1. There are 40 more pupils in the second school than there are in the first.
2. There are three times as many pupils in the second school as there are in the first.

[Reveal] Spoiler: OA
B

Source: GMAT Club Tests - hardest GMAT questions

[Reveal] Spoiler: OE
Statement (1) by itself is insufficient. Denote $$X$$ and $$Y$$ the number of pupils in school 1 and school 2 respectively. By definition of average, we have to calculate $$\frac{12.2X + 13.1Y}{X + Y}$$ . S1 is not sufficient because one of the unknowns cannot be found.

Statement (2) by itself is sufficient. S2 says that $$Y = 3X$$ , so $$X$$ cancels out of the fraction and we can calculate the result.

Just a little confused : according to statement 1. can't we make the equation Y=X+40 ?

Thanks

There are two schools in the village. The average age of pupils in the first school is 12.2 years and the average age of pupils in the second school is 13.1 years. What is the average age of all school pupils in the village?

This is a weighted average question.
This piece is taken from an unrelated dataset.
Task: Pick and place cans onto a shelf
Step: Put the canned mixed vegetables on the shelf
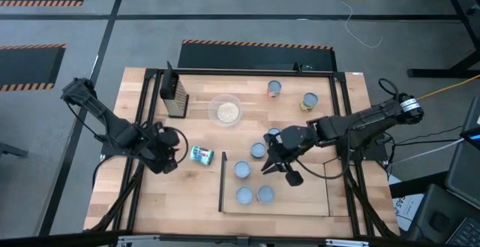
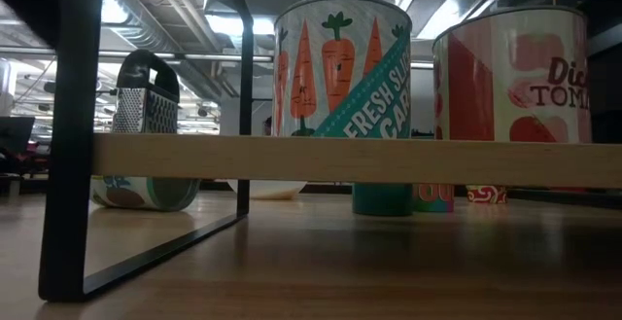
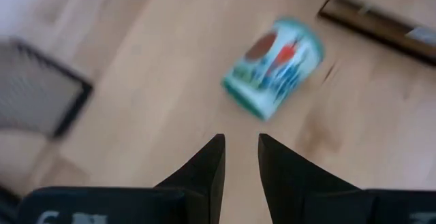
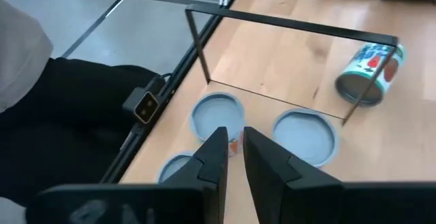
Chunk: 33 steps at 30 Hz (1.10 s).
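Note:
A teal can (image 1: 201,155) lies on its side on the tabletop, left of the shelf (image 1: 307,198); it also shows in the left wrist view (image 3: 272,67). My left gripper (image 1: 174,155) is shut and empty just left of it (image 3: 240,149). Several cans (image 1: 242,170) stand upright on the shelf, blue-silver tops up. My right gripper (image 1: 270,159) hovers shut and empty over them (image 4: 235,137), close above one can top (image 4: 218,115). Two more cans (image 1: 274,88) stand at the table's far side.
A clear bowl (image 1: 225,110) and a metal grater (image 1: 174,93) stand at the far left-middle of the table. The shelf's dark upright frame (image 4: 293,26) rises at its left end. In the low view two cans (image 2: 340,77) stand on the shelf board.

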Each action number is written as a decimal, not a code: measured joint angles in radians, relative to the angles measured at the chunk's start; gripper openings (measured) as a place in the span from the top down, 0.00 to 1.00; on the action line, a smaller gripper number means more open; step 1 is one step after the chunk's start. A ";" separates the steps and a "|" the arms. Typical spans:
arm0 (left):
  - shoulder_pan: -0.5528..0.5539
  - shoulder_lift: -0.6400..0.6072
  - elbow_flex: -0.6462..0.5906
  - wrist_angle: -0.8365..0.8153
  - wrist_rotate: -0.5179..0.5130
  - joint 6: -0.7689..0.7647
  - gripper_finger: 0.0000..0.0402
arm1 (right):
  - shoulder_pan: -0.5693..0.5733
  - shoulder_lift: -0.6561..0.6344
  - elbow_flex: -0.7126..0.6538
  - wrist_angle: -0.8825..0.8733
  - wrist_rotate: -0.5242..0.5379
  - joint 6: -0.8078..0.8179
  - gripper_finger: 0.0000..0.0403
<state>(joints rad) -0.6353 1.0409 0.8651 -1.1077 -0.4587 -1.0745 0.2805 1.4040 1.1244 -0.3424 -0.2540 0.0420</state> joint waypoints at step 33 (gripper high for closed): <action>0.107 0.122 -0.112 0.239 0.038 -0.048 0.66 | -0.123 0.000 0.000 -0.020 0.061 -0.127 0.87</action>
<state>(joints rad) -0.5282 1.1630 0.7528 -0.8692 -0.4203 -1.1228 0.1579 1.4044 1.1240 -0.3622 -0.1925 -0.0845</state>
Say $$x$$ and $$y$$ are the number of pupils in the first and the second schools in the village, respectively: $$average=\frac{12.2x+13.1y}{x+y}$$.

(1) There are 40 more pupils in the second school than there are in the first --> $$x+40=y$$. Not sufficient to find the average.

(2) There are three times as many pupils in the second school as there are in the first --> $$3x=y$$ --> $$average=\frac{12.2x+13.1*3x}{x+3x}=\frac{12.2+13.1*3}{4}\approx{12.9}$$. Sufficient.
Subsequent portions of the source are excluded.